Diplomacy and force

Published : Jul 06, 2002 00:00 IST

"COERCIVE DIPLOMACY", as India's massive mobilisation of troops against Pakistan is approvingly and mindlessly described, is not a new concept. It is a new expression for an ancient strategy. Diplomacy devoid of sanction, economic or military, is ineffective; force unrelated to diplomacy is sterile and destructive. Nexus between force and diplomacy is inescapable. Dean Acheson's famous words "negotiation from strength", used on February 8, 1950, implied recognition of this truth. A power which is militarily weak tries to redress the balance in order to be able to negotiate effectively.

As Prof. Hans J. Morgenthau put it: "The means at the disposal of diplomacy are three: persuasion, compromise, and threat of force. No diplomacy relying only upon the threat of force can claim to be both intelligent and peaceful. No diplomacy that would stake everything on persuasion and compromise deserves to be called intelligent. Rarely, if ever in the conduct of the foreign policy of a Great Power is there justification for using only one method to the exclusion of the others. Generally, the diplomatic representative of a Great Power, in order to be able to serve both the interests of his country and the interests of peace, must at the same time use persuasion, hold out the advantages of a compromise, and impress the other side with the military strength of his country. The art of diplomacy consists in putting the right emphasis at any particular moment on each of these three means at its disposal."

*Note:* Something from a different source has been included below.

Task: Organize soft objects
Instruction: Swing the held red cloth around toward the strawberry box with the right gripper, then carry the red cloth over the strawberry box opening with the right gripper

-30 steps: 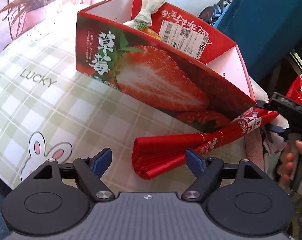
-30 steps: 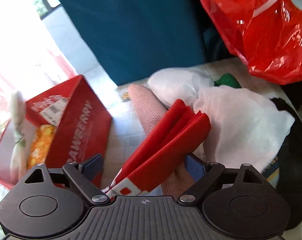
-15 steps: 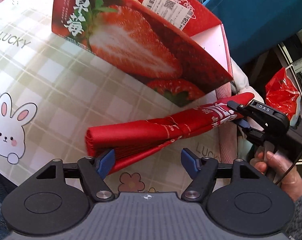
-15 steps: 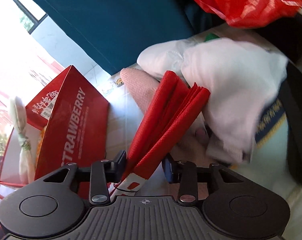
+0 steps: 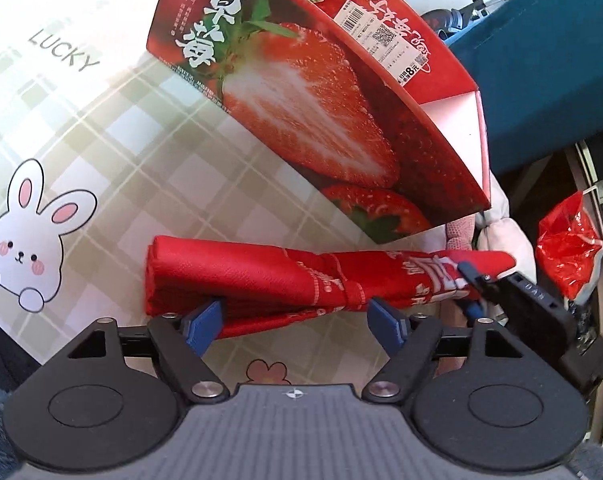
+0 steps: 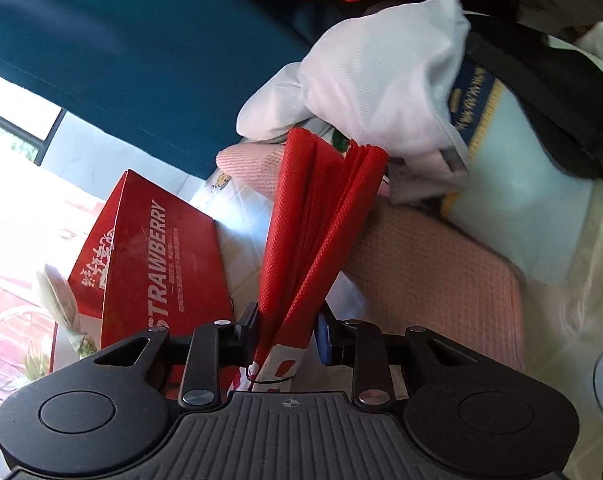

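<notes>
- My left gripper point(image 5: 297, 316) is wide open, its blue pads either side of the folded red bag point(image 5: 261, 280), holding nothing.
- My right gripper point(image 6: 288, 334) is clamped on the bag's right end point(image 6: 313, 232).
- The bag lies on the checked tablecloth point(image 5: 113, 152), just before the strawberry box point(image 5: 301, 120).
- Farther right: a pink cloth point(image 6: 433, 264) and white fabric point(image 6: 381, 80), apparently piled.
</notes>
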`<state>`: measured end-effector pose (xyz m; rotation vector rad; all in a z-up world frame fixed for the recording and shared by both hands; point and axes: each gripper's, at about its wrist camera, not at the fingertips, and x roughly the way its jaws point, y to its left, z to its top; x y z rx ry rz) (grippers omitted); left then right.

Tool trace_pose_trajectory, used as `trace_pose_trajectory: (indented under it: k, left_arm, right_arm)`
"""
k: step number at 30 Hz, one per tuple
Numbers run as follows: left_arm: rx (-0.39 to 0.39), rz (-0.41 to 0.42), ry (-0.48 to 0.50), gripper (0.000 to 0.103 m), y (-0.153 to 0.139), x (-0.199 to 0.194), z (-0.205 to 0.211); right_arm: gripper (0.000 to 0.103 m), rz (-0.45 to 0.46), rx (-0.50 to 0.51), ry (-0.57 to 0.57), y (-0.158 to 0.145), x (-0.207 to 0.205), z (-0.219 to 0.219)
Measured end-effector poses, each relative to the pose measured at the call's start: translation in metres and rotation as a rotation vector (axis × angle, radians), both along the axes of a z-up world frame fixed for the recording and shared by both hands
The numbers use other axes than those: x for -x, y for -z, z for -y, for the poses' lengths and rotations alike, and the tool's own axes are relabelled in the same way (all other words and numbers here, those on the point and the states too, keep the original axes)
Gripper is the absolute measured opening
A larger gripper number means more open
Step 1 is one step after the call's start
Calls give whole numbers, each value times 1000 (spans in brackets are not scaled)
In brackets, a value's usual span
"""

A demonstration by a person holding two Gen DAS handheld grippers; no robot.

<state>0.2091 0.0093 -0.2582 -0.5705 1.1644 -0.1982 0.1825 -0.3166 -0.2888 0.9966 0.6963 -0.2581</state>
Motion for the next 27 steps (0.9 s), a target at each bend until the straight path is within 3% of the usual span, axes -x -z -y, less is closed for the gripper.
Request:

Coercive diplomacy is use of threat of force in aid of persuasion, as its ablest exponent, Prof. Alexander I. George, emphasises in his book Forceful Persuasion: Coercive Diplomacy as an Alternative to War. Two rules govern the game - the opponent must be allowed to save face by offering him a line of retreat; the practitioner must have a fall-back position for himself or an exit strategy before rushing into a confrontation. It follows that the lines of communication must be kept in good repair.

"Coercive diplomacy does indeed offer an alternative to reliance on military action. It seeks to persuade an opponent to cease his aggression rather than bludgeon him into stopping" (emphasis as in the original). The risks of miscalculation and bluff are high. Deterrence can collapse. Forty years ago, Henry Kissinger warned: "Deterrence is above all a psychological problem. The assessment of risks on which it depends becomes less and less precise in the face of weapons of unprecedented novelty and destructiveness. A bluff taken seriously is more useful than a serious threat interpreted as a bluff."

What else was India's "forward policy" towards China but an exercise in "coercive diplomacy"? It was based on miscalculation and bluff. A directive to the Army was issued after a meeting in Prime Minister Jawaharlal Nehru's office on November 2, 1961. Defence Minister V.K. Krishna Menon, the Chief of the Army Staff General P.N. Thapar, Chief of General Staff B.M. Kaul, Intelligence Bureau chief B.N. Mullick, and Foreign Secretary M.J. Desai concurred: "So far as Ladakh is concerned, we are to patrol as far forward as possible." Aimed at pleasing public opinion, it rested on the assumption that China would not react militarily. It did, a year later.

In contrast, Indira Gandhi followed sound military advice before marching into East Pakistan in November 1971. India and Pakistan have freely resorted to the use of force since their birth. Nehru reacted to Junagadh's accession to Pakistan by planning a military solution in September 1947. The following month, Pakistan sent the raiders into Kashmir. In 1965, it launched a war. India's military aid to Tamil outfits was designed to make the Sri Lanka government offer acceptable terms to the Tamils. In 1986-87 Zia-ul-Haq launched a covert operation in Kashmir to revive the Kashmir dispute. M.A. Niazi, Correspondent of the Lahore daily The Nation, reported (May 31, 1990) that "operations mounted during the late President Zia-ul-Haq's time caused fierce debate in policy-making circles with opponents warning that such activities would cause war." The record of coercive diplomacy in South Asia is anything but creditable.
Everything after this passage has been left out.